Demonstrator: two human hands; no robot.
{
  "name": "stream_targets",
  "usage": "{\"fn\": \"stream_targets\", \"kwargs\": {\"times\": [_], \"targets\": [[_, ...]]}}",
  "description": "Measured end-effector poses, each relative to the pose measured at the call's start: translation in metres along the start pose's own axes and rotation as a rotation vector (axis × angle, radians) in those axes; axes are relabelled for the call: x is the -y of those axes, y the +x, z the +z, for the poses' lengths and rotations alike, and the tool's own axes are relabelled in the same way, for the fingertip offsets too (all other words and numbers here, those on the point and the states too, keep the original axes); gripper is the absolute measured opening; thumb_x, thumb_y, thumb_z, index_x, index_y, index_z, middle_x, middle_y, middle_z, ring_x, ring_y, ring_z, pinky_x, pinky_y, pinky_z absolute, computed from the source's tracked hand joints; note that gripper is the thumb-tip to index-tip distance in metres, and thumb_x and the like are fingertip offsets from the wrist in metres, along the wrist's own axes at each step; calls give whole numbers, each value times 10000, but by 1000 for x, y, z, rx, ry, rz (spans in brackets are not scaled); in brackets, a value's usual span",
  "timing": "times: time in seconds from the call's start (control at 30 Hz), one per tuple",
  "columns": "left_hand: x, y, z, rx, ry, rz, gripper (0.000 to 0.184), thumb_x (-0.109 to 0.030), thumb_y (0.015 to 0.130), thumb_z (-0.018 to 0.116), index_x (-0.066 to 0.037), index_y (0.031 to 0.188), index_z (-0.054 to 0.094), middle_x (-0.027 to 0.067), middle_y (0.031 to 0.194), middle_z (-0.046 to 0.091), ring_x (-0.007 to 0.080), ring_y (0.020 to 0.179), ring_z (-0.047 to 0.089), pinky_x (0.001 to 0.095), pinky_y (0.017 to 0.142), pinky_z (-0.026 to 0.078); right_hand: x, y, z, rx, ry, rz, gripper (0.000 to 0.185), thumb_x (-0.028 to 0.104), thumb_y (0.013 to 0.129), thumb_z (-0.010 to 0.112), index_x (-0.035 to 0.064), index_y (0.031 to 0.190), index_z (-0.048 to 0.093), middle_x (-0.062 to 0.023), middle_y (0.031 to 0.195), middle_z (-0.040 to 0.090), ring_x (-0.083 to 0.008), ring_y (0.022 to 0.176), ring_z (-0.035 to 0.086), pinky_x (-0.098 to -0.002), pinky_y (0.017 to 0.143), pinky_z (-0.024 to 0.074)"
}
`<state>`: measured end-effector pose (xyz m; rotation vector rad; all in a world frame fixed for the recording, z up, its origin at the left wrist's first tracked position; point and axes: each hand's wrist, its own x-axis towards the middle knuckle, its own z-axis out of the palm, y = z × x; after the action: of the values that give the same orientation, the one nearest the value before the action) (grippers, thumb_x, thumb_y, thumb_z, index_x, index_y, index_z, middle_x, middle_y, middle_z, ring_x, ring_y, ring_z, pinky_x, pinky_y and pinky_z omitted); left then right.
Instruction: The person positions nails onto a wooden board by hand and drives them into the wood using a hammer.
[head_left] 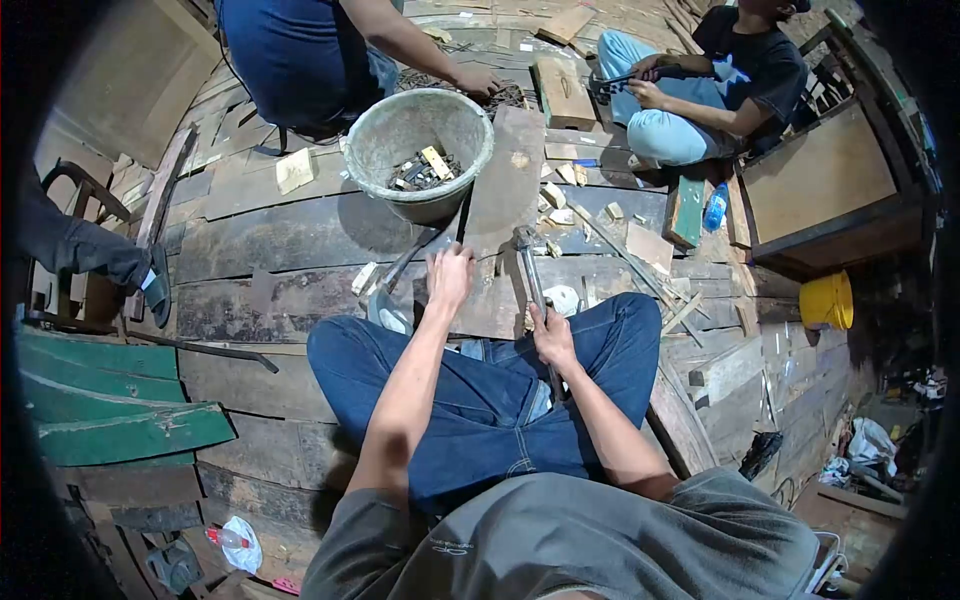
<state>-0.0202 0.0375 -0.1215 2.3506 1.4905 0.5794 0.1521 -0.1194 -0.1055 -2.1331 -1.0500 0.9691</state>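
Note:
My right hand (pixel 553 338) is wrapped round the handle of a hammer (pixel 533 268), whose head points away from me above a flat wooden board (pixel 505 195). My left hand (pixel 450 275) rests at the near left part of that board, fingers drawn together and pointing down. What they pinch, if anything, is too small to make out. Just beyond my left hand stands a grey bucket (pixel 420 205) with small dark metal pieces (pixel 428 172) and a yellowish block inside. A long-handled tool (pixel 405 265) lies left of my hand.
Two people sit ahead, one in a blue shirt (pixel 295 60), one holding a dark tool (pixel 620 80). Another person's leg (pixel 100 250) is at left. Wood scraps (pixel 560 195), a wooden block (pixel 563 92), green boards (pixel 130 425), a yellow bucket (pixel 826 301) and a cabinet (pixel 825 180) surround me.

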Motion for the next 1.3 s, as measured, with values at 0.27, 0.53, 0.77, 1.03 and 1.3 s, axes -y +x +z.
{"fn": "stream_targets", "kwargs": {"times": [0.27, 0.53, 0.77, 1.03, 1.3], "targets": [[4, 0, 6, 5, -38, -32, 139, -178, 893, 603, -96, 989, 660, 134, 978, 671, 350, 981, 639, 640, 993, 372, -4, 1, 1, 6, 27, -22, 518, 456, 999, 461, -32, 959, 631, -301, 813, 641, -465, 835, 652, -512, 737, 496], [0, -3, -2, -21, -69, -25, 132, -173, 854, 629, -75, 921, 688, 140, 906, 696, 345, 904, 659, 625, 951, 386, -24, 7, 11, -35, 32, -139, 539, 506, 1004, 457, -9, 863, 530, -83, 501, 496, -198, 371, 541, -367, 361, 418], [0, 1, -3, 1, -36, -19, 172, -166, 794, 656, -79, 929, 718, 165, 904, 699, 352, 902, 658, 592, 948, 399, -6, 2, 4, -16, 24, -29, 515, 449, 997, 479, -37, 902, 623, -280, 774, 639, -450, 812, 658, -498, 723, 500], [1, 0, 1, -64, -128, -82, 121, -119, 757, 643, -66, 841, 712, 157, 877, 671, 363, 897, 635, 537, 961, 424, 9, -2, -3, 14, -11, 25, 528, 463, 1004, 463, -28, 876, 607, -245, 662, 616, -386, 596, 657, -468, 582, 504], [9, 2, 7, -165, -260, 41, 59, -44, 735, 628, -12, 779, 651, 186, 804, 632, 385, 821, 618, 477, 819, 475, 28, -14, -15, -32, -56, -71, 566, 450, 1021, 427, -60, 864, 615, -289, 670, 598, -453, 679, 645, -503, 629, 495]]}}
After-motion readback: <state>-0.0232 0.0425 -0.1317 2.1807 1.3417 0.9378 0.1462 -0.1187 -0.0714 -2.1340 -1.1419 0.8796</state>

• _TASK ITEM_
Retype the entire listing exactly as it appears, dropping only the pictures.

• _ANSWER BELOW_
Demonstrator: two human hands; no robot.
{
  "name": "stream_targets",
  "usage": "{\"fn\": \"stream_targets\", \"kwargs\": {\"times\": [_], \"targets\": [[_, ...]]}}",
  "description": "Measured end-effector poses, each relative to the pose measured at the call's start: translation in metres along the start pose's own axes and rotation as a rotation vector (axis × angle, radians) in those axes; axes are relabelled for the call: x is the -y of those axes, y the +x, z the +z, for the poses' lengths and rotations alike, and the tool's own axes are relabelled in the same way, for the fingertip offsets too (all other words and numbers here, those on the point and the states too, keep the original axes); gripper is the absolute measured opening; thumb_x, thumb_y, thumb_z, index_x, index_y, index_z, middle_x, middle_y, middle_z, ring_x, ring_y, ring_z, pinky_x, pinky_y, pinky_z absolute, computed from the source's tracked hand joints; note that gripper is the thumb-tip to index-tip distance in metres, and thumb_x and the like are fingertip offsets from the wrist in metres, along the wrist's own axes at each step; calls give whole numbers, each value times 10000, but by 1000 for x, y, z, rx, ry, rz (spans in brackets are not scaled); in brackets, a value's usual span",
  "timing": "times: time in seconds from the call's start (control at 30 Hz), one per tuple",
  "columns": "left_hand: x, y, z, rx, ry, rz, gripper (0.000 to 0.184), thumb_x (-0.109 to 0.030), thumb_y (0.015 to 0.130), thumb_z (-0.018 to 0.116), index_x (-0.066 to 0.037), index_y (0.031 to 0.188), index_z (-0.054 to 0.094), middle_x (-0.027 to 0.067), middle_y (0.031 to 0.194), middle_z (-0.046 to 0.091), ring_x (-0.007 to 0.080), ring_y (0.020 to 0.179), ring_z (-0.047 to 0.089), pinky_x (0.001 to 0.095), pinky_y (0.017 to 0.142), pinky_z (-0.026 to 0.078); right_hand: x, y, z, rx, ry, rz, gripper (0.000 to 0.185), thumb_x (-0.028 to 0.104), thumb_y (0.013 to 0.129), thumb_z (-0.010 to 0.112), index_x (-0.035 to 0.064), index_y (0.031 to 0.190), index_z (-0.048 to 0.093), middle_x (-0.062 to 0.023), middle_y (0.031 to 0.195), middle_z (-0.040 to 0.090), ring_x (-0.083 to 0.008), ring_y (0.022 to 0.176), ring_z (-0.035 to 0.086), pinky_x (-0.098 to -0.002), pinky_y (0.017 to 0.143), pinky_z (-0.024 to 0.074)"
}
`<state>`: measured end-effector pose (xyz m; rotation vector rad; all in a world frame fixed for the recording, z up, its origin at the left wrist's first tracked position; point and axes: each hand's wrist, its own x-axis towards the middle knuckle, its own z-axis out of the palm, y = z × x; after the action: of the values that give the same orientation, the one nearest the value before the action) (grippers, thumb_x, thumb_y, thumb_z, index_x, index_y, index_z, middle_x, middle_y, middle_z, ring_x, ring_y, ring_z, pinky_x, pinky_y and pinky_z omitted); left then right.
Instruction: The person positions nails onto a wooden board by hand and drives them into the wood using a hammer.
[head_left] 
<state>-0.0202 0.0375 -0.1215 2.3506 1.4905 0.5794 0.1521 -0.1194 -0.1055 -2.1331 -1.0500 0.9691</state>
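Note:
My right hand (pixel 553 338) is wrapped round the handle of a hammer (pixel 533 268), whose head points away from me above a flat wooden board (pixel 505 195). My left hand (pixel 450 275) rests at the near left part of that board, fingers drawn together and pointing down. What they pinch, if anything, is too small to make out. Just beyond my left hand stands a grey bucket (pixel 420 205) with small dark metal pieces (pixel 428 172) and a yellowish block inside. A long-handled tool (pixel 405 265) lies left of my hand.
Two people sit ahead, one in a blue shirt (pixel 295 60), one holding a dark tool (pixel 620 80). Another person's leg (pixel 100 250) is at left. Wood scraps (pixel 560 195), a wooden block (pixel 563 92), green boards (pixel 130 425), a yellow bucket (pixel 826 301) and a cabinet (pixel 825 180) surround me.
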
Motion for the next 1.3 s, as measured, with values at 0.27, 0.53, 0.77, 1.03 and 1.3 s, axes -y +x +z.
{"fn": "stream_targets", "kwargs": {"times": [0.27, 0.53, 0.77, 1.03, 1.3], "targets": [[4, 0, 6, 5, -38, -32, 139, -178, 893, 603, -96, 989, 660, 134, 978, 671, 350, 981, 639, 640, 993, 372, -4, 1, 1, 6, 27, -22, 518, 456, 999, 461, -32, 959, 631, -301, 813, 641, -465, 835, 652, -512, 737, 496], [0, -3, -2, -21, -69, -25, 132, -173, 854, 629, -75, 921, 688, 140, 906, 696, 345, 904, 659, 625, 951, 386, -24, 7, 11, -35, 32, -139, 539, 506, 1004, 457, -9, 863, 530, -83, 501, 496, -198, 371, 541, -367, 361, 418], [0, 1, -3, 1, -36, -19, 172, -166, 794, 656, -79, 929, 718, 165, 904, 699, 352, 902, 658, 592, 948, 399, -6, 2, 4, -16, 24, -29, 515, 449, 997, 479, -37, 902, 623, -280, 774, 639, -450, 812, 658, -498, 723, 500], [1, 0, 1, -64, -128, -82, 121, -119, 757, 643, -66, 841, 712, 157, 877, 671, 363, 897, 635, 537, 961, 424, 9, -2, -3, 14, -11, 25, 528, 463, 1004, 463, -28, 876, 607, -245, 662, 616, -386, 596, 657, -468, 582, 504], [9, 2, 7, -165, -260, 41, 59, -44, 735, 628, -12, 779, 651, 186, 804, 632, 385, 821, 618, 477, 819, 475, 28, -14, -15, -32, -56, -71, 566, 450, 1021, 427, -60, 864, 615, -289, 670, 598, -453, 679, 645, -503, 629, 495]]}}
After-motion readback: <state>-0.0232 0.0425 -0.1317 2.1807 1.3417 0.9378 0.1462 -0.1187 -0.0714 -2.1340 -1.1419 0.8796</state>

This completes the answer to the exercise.